From October, businesses — including retailers, takeaways, food vendors and the hospitality industry — will be prohibited from selling these products to customers.
A ban on single-use plastics could pose a challenge to businesses, particularly those serving takeaway food and drinks to customers. However, the response from the industry has been overwhelmingly positive.
Gabriel Waterhouse, chef and owner of The Water House Project in Bethnal Green, London, told db the ban was “hugely positive and overdue”.
“Plastic has been the cheapest solution for too long, meaning there’s been no incentive for most businesses to be environmentally conscious and to change,” he said.
However, Waterhouse said he was unsure how much the ban would impact restaurants, as the plastics discussed appear to target takeaway venues.

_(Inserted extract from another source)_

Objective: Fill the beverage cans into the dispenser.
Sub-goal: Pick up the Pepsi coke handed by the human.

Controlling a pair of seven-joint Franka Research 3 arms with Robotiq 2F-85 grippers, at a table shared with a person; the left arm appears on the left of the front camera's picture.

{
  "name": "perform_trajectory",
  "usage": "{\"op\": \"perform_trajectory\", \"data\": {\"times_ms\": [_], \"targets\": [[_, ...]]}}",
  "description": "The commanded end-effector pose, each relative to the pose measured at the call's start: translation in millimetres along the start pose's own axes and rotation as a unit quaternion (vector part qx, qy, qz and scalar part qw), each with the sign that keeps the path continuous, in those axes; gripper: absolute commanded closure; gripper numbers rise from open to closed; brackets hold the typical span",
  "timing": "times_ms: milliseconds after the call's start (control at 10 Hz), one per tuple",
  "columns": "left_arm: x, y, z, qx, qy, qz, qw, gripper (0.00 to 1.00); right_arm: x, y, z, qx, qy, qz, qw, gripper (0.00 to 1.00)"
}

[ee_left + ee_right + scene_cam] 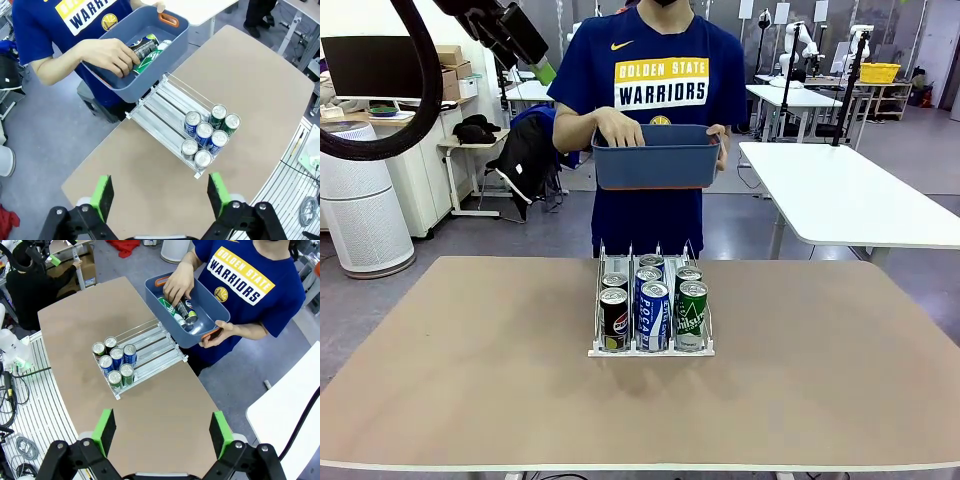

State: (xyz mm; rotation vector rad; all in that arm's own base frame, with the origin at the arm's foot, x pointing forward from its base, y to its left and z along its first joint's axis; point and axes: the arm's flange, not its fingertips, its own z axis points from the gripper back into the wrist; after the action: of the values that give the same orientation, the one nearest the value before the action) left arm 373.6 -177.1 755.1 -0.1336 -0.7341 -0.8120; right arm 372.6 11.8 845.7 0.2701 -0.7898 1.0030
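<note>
- Left gripper (160, 195) hangs high over the near side of the table (150, 165); jaws spread as wide as they go, nothing between the green pads (102, 197)
- Right gripper (162, 432), same story: wide open, empty, well above the table; neither gripper is near a can
- Out to the dispenser (650, 352), mid-table: seven cans (653, 315) stand upright, bunched at the robot's end; two black in one outer lane, three blue in the middle, two green in the other outer lane
- Behind them the lanes run bare toward the person; there looks to be room in all three
- Beyond that is the tub (655, 165), held up past the table's far edge by the person; one hand (107, 55) is down inside it on the loose cans (147, 50); a black and a green show, perhaps more under the fingers; the other hand (220, 332) steadies the tub's end
- My read: partly done — seven racked, a few left in the tub; the next can looks set to come from the person's hand, not from either gripper
- What's left: get the tub's cans into the open backs of the lanes, by colour if the pattern holds; whether the robot takes a share I can't tell from here
</note>
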Motion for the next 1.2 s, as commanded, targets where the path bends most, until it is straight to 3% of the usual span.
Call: {"op": "perform_trajectory", "data": {"times_ms": [0,400,1100], "targets": [[-3.2,0.9,1.6,0.004,0.004,-0.005,1.000,0.00,0.2,0.4,0.3,0.001,-0.002,0.000,1.000,0.00],[11.2,-1.5,18.8,-0.009,0.015,0.059,0.998,0.00,0.2,0.4,0.3,0.001,-0.002,0.000,1.000,0.00],[16.0,-3.6,62.9,-0.063,-0.010,0.028,0.998,0.00,0.2,0.4,0.3,0.001,-0.002,0.000,1.000,0.00]]}}
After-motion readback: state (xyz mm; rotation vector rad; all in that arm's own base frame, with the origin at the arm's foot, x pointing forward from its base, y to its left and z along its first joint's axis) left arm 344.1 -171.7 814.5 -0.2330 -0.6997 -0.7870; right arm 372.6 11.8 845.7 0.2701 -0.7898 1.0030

“Having pivoted to a takeaway model in 2019 for two years following the Covid pandemic, I’m very aware of the extra costs involved in sourcing non-plastic alternatives, and you’d think there should be support from the government to assist this transition. In terms of restaurants plastic use, one of the major issues I come into contact with is within the supply chain. I’m thinking of the countless plastic crates restaurants receive each day which are often not reused or recycled as well as the unnecessary wrapping of fruit and vegetables,” he said.
Waterhouse also criticised the government’s focus on hospitality venues in place of large supermarkets, for which single-use plastics are a “far greater problem”. Supermarkets, he added, “will avoid most of the consequences of this policy, despite probably being the best financially equipped to make progressive and large-scale change”.
UKHospitality chief executive Kate Nicholls said of the new policy: “Sustainability is a priority for the hospitality sector, with UKHospitality committed to the industry-wide goal of reaching net zero by 2040, which includes completely eliminating single-use plastics.
“Hospitality venues have already made huge strides in moving away from single-use plastics and using greener alternatives, but there were concerns over the practicalities of some elements of the proposed ban for venues that offer both eat-in and takeaway services. It’s positive news that the government has listened to UKHospitality’s concerns about this and widened its packaging exemption to include these hybrid operators.
“What this exemption offers is further time for alternative markets of sustainable packaging to develop, which will allow businesses to go even further in their green initiatives when viable and affordable alternatives are more readily available.”
For those ahead of the curve, the single-use plastic ban will make minimal difference to operations. Markus Thesleff is the founder of Mexican-Japanese fusion restaurant Los Mochis and newly launched zero-waste bar Viajante 87. The portfolio already uses packaging products made from plant-based materials, but Thesleff was still positive about the new ban.
“I think the banning of single plastics is a great idea as this has been too long in implementation already,” he said, adding that while London and the UK “prides itself on being at the forefront of good environmental practices”, in the case of single-use plastics “we are not the first”.